**To do:** Return every line of the data that contains the string "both".
##### Given information #####
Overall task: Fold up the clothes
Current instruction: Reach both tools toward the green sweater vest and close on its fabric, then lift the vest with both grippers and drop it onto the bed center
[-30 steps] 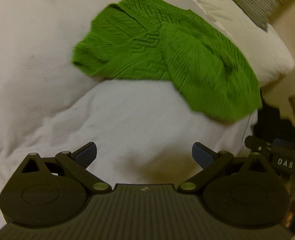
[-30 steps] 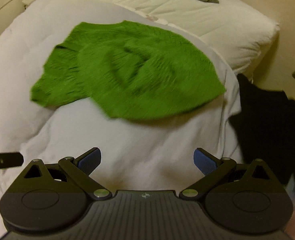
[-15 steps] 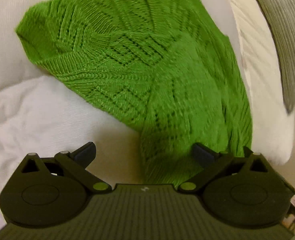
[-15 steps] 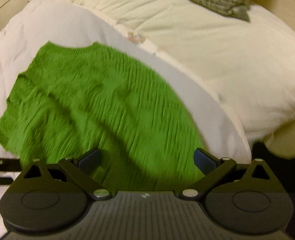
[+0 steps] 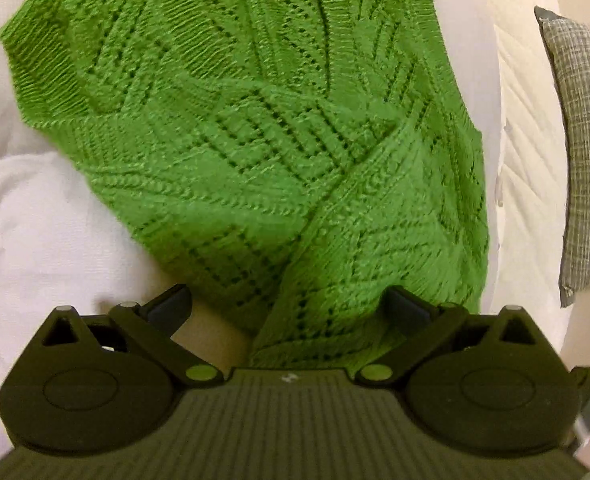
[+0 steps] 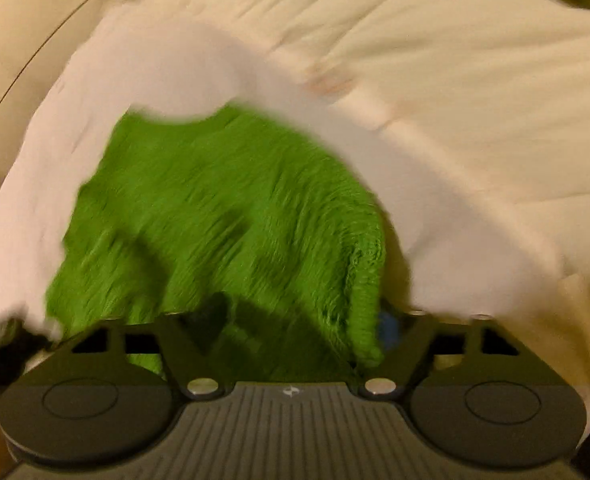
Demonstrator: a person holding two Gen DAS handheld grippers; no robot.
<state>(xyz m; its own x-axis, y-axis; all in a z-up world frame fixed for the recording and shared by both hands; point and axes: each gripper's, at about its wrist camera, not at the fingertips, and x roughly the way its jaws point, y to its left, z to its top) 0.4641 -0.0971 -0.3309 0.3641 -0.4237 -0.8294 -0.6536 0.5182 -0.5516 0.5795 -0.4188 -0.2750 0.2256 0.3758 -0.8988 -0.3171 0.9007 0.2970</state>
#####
**Problem solution:**
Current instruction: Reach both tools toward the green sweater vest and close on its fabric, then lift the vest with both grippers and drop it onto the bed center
<state>(xyz m; its own x-axis, y-axis; all in a z-up world frame fixed for the recording and shared by both hands; point and axes: each gripper's, at about its wrist camera, not at the fingertips, and x roughly the way its jaws point, y to its left, z to its top) 0.4641 -0.0971 -0.3309 0.3641 -0.4237 -0.8294 -0.6536 0.5182 -0.5516 0.5795 -0.4188 -0.2750 0.2256 0.3758 -0.8988 -0.3171 0.9007 0.2970</state>

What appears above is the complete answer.